Recorded data –

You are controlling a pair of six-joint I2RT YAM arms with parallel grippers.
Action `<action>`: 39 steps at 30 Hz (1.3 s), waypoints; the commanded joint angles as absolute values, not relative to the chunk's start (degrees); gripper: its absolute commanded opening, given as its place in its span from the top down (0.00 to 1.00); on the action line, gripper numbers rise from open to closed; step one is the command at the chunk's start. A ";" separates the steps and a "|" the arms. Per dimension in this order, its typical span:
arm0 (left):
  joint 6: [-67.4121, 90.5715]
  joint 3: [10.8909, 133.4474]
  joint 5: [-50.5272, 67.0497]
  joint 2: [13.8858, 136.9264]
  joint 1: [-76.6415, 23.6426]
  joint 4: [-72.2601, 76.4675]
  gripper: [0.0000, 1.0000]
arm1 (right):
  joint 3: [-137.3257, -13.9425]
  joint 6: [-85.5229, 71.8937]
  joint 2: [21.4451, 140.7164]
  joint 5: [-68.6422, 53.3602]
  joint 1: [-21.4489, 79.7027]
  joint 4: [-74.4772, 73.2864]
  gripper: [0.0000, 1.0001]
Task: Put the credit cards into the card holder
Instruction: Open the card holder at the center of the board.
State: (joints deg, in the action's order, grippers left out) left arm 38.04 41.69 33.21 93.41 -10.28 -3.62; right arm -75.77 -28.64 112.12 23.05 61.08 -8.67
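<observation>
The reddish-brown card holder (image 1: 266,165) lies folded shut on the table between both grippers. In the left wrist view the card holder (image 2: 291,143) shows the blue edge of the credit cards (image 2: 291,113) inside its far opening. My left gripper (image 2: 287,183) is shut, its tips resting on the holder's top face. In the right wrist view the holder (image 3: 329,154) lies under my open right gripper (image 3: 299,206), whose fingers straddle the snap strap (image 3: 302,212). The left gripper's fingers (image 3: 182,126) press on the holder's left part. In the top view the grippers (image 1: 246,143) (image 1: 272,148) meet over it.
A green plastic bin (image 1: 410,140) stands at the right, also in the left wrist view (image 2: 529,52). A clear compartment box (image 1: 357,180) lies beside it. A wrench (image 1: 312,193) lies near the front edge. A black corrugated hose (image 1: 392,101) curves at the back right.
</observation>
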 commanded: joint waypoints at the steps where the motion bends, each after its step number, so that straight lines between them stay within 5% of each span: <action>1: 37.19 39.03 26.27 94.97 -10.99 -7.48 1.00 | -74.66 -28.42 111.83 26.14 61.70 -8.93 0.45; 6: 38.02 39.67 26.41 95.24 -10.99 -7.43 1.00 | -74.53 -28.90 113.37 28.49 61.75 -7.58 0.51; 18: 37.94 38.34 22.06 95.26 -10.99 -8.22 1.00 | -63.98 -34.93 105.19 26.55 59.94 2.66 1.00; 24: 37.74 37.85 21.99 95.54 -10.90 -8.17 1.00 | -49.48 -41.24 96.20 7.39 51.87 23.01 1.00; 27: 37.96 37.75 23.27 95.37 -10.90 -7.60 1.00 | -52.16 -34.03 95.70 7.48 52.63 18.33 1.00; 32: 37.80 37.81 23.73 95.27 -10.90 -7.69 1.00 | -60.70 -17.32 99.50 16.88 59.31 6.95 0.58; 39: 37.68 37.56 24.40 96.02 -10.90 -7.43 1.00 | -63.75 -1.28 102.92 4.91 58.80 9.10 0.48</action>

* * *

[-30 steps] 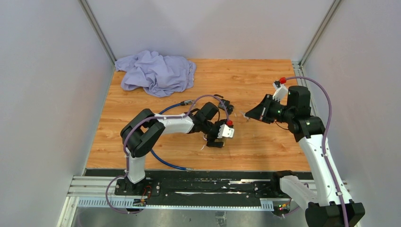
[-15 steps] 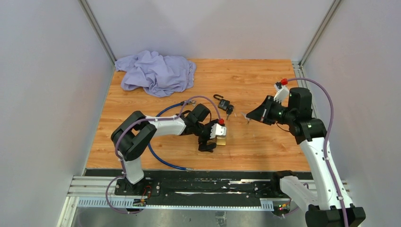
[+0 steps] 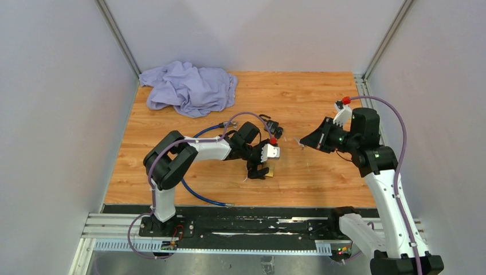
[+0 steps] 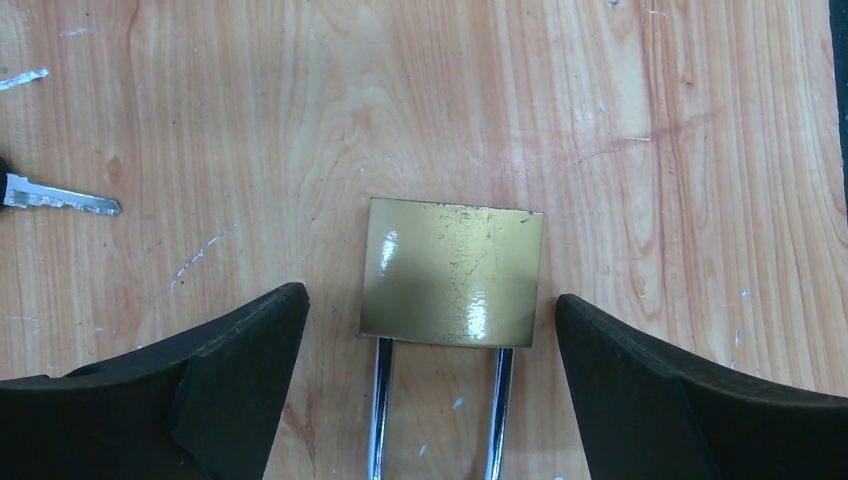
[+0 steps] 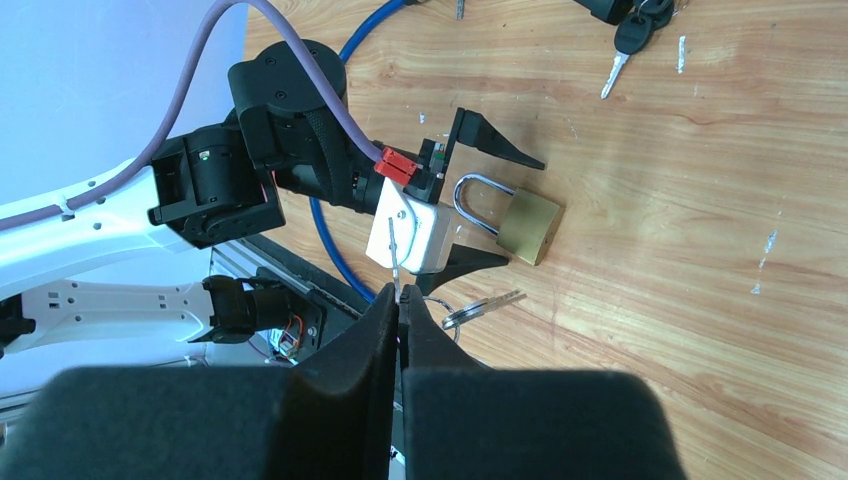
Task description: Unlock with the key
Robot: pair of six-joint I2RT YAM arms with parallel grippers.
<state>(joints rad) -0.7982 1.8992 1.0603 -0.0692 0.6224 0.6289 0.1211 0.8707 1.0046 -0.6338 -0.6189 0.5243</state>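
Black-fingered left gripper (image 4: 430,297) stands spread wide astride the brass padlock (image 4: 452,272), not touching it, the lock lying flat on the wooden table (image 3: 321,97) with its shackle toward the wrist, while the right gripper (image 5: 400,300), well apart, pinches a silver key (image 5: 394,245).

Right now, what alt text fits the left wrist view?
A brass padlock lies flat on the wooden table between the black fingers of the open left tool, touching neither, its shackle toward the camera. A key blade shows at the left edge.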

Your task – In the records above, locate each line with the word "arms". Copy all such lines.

Output below –
You are controlling a pair of six-joint I2RT YAM arms with parallel grippers.
Action `<action>`: 39 steps at 30 Hz (1.3 s), waypoints; the commanded joint angles as absolute values, not relative to the chunk's start (degrees); gripper: its absolute commanded opening, given as its place in its span from the top down (0.00 to 1.00); on the action line, gripper numbers rise from open to closed; step one is the command at the chunk's start. A ";" separates the steps and a "|" the arms. Per dimension in this order, its typical span:
Robot: pair of six-joint I2RT YAM arms with parallel grippers.

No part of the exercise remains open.